[Opening Provided material section]
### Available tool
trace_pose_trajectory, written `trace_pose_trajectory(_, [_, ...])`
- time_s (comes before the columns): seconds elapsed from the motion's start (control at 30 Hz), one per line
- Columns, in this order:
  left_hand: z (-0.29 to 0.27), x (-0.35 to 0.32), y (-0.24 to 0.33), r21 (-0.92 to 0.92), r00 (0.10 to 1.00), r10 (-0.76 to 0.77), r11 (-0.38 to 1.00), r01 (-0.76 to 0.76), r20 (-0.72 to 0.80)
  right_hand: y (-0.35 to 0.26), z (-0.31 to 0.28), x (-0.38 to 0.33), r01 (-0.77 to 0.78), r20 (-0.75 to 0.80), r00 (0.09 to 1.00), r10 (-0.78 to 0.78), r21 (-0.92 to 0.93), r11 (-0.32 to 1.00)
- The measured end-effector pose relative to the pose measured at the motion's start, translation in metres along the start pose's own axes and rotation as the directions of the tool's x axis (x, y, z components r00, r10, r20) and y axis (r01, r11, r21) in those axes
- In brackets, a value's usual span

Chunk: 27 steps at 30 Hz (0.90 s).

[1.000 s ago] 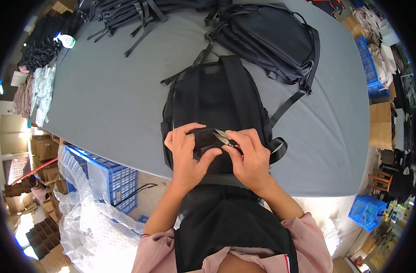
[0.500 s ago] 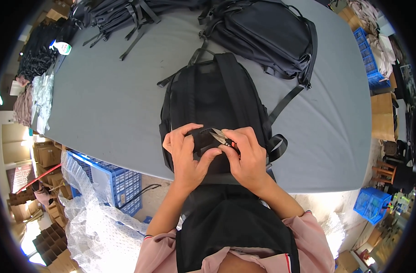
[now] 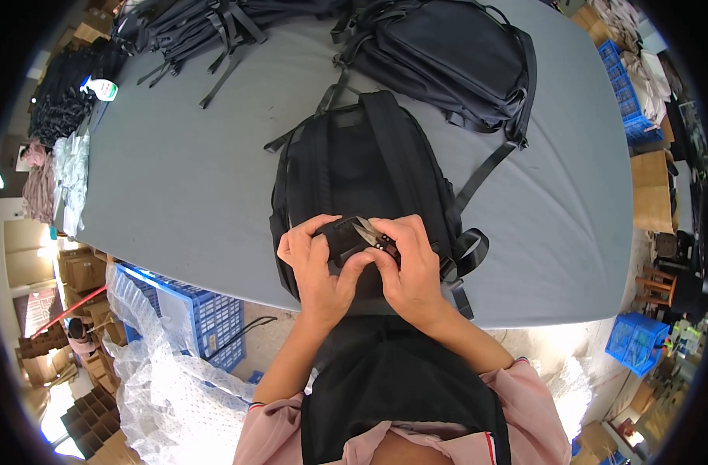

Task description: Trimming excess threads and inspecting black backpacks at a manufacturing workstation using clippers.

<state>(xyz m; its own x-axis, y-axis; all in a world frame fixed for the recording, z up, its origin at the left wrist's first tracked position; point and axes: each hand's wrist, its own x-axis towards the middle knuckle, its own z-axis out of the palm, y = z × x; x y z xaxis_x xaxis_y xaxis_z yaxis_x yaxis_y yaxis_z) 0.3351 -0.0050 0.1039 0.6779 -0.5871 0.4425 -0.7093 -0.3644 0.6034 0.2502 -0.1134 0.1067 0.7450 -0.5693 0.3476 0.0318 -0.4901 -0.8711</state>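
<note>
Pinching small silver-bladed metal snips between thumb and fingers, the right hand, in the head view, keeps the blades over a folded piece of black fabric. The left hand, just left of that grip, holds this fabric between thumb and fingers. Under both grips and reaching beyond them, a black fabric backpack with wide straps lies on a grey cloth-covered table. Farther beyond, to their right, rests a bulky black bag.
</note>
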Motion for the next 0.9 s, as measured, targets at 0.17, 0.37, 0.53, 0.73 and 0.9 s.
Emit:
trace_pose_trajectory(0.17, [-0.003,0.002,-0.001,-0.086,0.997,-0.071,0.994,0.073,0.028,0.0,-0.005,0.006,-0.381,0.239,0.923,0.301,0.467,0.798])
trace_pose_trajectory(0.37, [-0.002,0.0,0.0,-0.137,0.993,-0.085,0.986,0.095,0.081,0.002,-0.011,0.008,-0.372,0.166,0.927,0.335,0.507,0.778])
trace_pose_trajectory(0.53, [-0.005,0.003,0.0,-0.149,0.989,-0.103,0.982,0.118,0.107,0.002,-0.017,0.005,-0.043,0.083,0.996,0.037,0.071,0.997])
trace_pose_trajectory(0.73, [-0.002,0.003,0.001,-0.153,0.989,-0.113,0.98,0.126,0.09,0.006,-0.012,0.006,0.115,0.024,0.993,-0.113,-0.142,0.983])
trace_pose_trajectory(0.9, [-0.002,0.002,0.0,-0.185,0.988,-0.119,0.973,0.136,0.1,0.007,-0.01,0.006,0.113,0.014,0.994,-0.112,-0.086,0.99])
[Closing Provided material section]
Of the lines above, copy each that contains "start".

• [Output for this task]
- time_s (comes before the columns): seconds elapsed from the motion's start (control at 30 Hz), one per line
- The measured end-effector pose relative to the pose measured at the motion's start, translation in metres along the start pose's own axes and rotation as the directions of the tool's x axis (x, y, z components r00, r10, r20) and y axis (r01, r11, r21) in those axes

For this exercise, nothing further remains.